Jo Guldi. The Dangerous Art of Text Mining: A Methodology for Digital History. Cambridge: Cambridge University Press, 2023.
Chapter Reviewed: Chapter 7: Of Memory
Review by: Rimi Nandy, PhD.
In Chapter 7, titled Of Memory, Jo Guldi discusses the relationship between data and the broader field of Memory Studies. Through various case studies, the chapter focuses on the way data is presented and represented in the construction of collective memory. She also traces the way memory is reconstructed in every age, while gazing back into the past and recreating the future perception of the past. Guldi uses several text analysis approaches using Python library SpaCy1. The chapter discusses the various approaches combining textual analysis to understand the history of, while at the same time pondering on the improbability of identifying a single strand of history.
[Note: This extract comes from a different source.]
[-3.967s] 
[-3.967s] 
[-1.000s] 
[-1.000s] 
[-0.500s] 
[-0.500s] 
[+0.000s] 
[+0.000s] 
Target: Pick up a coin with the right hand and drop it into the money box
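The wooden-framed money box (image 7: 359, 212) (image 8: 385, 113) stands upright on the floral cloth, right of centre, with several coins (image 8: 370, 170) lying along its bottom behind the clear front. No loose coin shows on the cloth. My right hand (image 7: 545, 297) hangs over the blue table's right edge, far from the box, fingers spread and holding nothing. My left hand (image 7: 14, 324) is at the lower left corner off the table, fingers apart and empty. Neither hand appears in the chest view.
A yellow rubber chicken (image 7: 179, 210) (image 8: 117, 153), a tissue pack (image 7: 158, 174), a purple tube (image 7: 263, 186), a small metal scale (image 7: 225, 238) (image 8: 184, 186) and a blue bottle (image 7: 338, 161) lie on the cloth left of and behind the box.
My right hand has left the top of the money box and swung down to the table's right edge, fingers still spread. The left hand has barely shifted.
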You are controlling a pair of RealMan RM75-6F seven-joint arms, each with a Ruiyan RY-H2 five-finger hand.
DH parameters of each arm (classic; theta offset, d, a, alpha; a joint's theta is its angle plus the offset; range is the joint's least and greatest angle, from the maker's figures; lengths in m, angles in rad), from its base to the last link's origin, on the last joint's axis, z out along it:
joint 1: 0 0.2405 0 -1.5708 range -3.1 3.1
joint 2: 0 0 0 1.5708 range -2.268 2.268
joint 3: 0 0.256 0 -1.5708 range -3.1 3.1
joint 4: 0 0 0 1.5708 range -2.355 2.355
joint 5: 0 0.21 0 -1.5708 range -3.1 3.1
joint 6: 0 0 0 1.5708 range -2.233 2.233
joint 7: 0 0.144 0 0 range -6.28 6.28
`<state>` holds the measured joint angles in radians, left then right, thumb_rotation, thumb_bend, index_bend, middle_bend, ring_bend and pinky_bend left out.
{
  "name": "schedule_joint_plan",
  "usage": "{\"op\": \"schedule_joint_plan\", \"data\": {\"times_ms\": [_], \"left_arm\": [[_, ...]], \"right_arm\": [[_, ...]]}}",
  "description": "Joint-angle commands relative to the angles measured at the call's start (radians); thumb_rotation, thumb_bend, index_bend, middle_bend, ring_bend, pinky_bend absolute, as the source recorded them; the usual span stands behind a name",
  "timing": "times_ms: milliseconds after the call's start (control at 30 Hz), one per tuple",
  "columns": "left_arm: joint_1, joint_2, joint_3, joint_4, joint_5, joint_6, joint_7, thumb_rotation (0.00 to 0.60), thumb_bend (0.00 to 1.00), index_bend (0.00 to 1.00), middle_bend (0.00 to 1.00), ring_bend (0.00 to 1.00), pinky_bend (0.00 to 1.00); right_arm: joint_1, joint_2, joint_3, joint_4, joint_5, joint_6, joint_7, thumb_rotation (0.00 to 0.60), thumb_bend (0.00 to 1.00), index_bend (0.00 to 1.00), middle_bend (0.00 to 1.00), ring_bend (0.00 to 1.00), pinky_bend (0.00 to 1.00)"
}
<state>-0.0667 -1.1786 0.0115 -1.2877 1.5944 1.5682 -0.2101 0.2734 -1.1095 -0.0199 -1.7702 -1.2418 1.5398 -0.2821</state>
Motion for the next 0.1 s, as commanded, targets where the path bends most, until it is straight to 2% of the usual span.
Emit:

The chapter introduces varied ways of engaging with perception of time through memory and its rootedness within the space of history.
The chapter is subdivided into six sections, which depict different approaches and aspects of understanding and history through various strands of text analysis. The focal point of the chapter is the analysis of parliamentary speeches down the ages to understand the “attitude of society to their past”. Guldi’s primary question is the feasibility of considering textual analysis as “predictive science” based on models of historian’s knowledge. Through her discussions, the author emphasizes that narratives are structured to represent a prevalent idea which suits the one in power. While textual analysis helps in understanding the various topics which are discussed in parliamentary speeches, there are larger number of topics which do not find their way into the discussions. The relevance and social significance of the Irish Famine for example cannot be gauged through the fact that the number of times the Irish Famine is referred to in parliamentary speeches are much lesser the reference to the Crimean Wars.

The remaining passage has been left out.